Explosion rue de Vaugirard

Il y a un blogueur UMP qui m’a fait rire ce matin en disant que l’affaire de l’UMP est sortie hier pour masquer la défaite du PS aux européennes. Comme si l’UMP avait gagné une victoire. J’ai vu aussi des twittos de gauche gueuler contre les socialos qui se moquaient des déboires de l’UMP.

Disons-le franchement : je me moque de ce que je veux et je ne considère ni mes tweets ni mes billets comme suffisamment importants pour m’éviter de dire des bêtises.

La situation à l’UMP me fait aussi rigoler mais, paradoxalement, elle ne me réjouit pas. Le départ de Jean-François Copé va permettre à ce parti de se remettre en ordre de marche avec un scénario proche de ce que j’avais imaginé ce qui n’était d’ailleurs pas compliqué. Jean-François Copé va vite sombrer dans les oubliettes, entrainant avec lui Nicolas Sarkozy, et François Fillon pourra revenir sauf si Alain Juppé décide d’être candidat (il est probablement celui qui a le plus de chance de l’emporter mais aurait près de 80 ans à la fin d’un mandat).

Essayons de prévoir la suite : Jean-Pierre Raffarin va faire le ménage pour empêcher ceux qui continuent à soutenir Copé de donner leur avis tout en préparant sa candidature à la présidence du Sénat. Pendant ce temps, Alain Juppé jouera au vieux sage, rassurant les militants, et François Fillon renforcera son réseau de partisans, les rats n’allant pas tarder à quitter le navire. Ces braves gens ne manqueront pas d’aller draguer les centristes car ils en auront besoin pour gagner en 2017, notamment pour éviter la concurrence au premier tour.

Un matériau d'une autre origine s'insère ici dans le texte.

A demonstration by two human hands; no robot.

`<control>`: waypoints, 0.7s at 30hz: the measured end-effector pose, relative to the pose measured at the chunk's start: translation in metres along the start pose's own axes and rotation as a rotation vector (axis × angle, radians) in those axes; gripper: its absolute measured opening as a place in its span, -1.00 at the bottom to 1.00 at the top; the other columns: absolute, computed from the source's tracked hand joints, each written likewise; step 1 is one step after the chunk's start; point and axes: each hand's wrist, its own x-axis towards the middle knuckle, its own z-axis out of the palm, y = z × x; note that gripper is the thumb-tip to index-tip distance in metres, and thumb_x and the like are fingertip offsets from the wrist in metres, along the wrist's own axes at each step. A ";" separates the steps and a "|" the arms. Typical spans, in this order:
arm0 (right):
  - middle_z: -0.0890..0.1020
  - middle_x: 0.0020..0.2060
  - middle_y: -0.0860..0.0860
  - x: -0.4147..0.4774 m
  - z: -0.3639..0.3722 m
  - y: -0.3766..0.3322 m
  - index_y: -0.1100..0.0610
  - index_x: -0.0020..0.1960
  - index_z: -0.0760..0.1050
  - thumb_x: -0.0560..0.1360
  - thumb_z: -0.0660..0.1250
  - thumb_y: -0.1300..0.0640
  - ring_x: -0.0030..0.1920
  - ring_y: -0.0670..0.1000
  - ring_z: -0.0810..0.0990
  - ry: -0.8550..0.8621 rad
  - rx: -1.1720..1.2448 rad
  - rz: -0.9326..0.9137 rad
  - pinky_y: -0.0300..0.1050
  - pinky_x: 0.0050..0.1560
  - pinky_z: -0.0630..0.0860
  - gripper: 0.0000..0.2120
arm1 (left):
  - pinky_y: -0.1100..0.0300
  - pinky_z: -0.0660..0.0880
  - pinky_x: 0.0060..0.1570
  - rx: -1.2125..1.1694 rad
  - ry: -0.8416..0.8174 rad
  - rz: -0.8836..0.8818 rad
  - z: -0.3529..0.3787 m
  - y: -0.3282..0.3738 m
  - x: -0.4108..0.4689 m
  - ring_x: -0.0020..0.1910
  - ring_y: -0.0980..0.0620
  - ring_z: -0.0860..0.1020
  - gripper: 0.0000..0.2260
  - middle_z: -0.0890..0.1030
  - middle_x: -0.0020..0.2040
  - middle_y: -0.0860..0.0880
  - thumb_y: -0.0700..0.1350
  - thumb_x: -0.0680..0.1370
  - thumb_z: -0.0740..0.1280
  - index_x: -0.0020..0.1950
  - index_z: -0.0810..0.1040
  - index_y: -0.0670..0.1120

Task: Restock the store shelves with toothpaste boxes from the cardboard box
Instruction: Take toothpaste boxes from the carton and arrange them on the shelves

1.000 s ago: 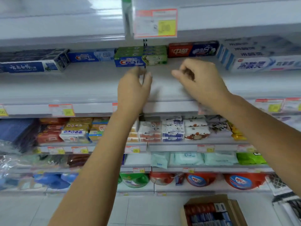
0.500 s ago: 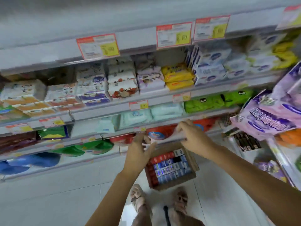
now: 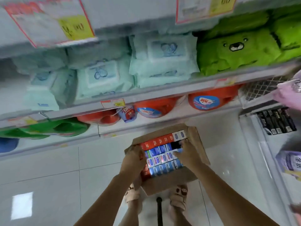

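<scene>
The open cardboard box (image 3: 197,144) stands on the floor in front of my feet. It is packed with rows of toothpaste boxes (image 3: 162,158), red ones at the back, blue and white ones in front, and one dark one. Both hands are down in the box. My left hand (image 3: 133,162) is at the left ends of the middle rows, its fingers curled over them. My right hand (image 3: 187,154) lies on the right ends of the same rows, fingers stretched leftward and thumb raised by the dark box. The picture is blurred.
The low shelves (image 3: 162,92) right behind the box hold pale green wipe packs (image 3: 104,79), green bear-face packs (image 3: 236,49) and red detergent jugs (image 3: 210,100). A side rack (image 3: 276,123) with dark boxes stands to the right. White tiled floor (image 3: 48,176) lies to the left.
My view has swung down from the upper toothpaste shelf to the floor. Both hands have dropped from that shelf into the cardboard box and now touch the toothpaste boxes.
</scene>
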 end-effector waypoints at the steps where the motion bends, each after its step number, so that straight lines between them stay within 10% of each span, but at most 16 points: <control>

Il reste quelques détails à régler. Tiens ! Christian Jacob ! Comment le faire quitter la présidence du groupe UMP à l’Assemblée ? Il va falloir trouver quelqu’un avec beaucoup de pogne pour maîtriser tout le monde.

Il n’est pas non plus exclu que le congrès de l’UMP aboutisse à une dissolution du parti et à la création d’un nouveau mouvement. L’UMP est en plaine faillite morale, sans projet, sans rien, avec seulement des soupçons de grosse triche pour le financement d’une campagne.

Ce midi, la presse regorge de titres de type : « cette matinée où l’UMP a explosé ».

Jérôme Lavrilleux va servir de fusible mais ça ne suffira pas.

Si j'étais militant UMP, je penserais à ces années de gâchis. Mais je ne suis que sympathisant du PS. J'espère qu'il saura éviter ce gâchis.


23 commentaires:

  1. C'est curieux que vous vous obstiniez à penser que, pour gagner en 2017, il faudra aux gens de l'UMP se concilier les centristes. Ils devraient plutôt se concilier les électeurs de droite, comme l'a réussi Sarkozy en 2007 et comme il a bien failli recommencer en 2012, avec la fameuse "ligne Buisson".

    Sinon, je dois dire que ce qui se passe du côté de l'UMP depuis deux ou trois jours me réjouit hautement.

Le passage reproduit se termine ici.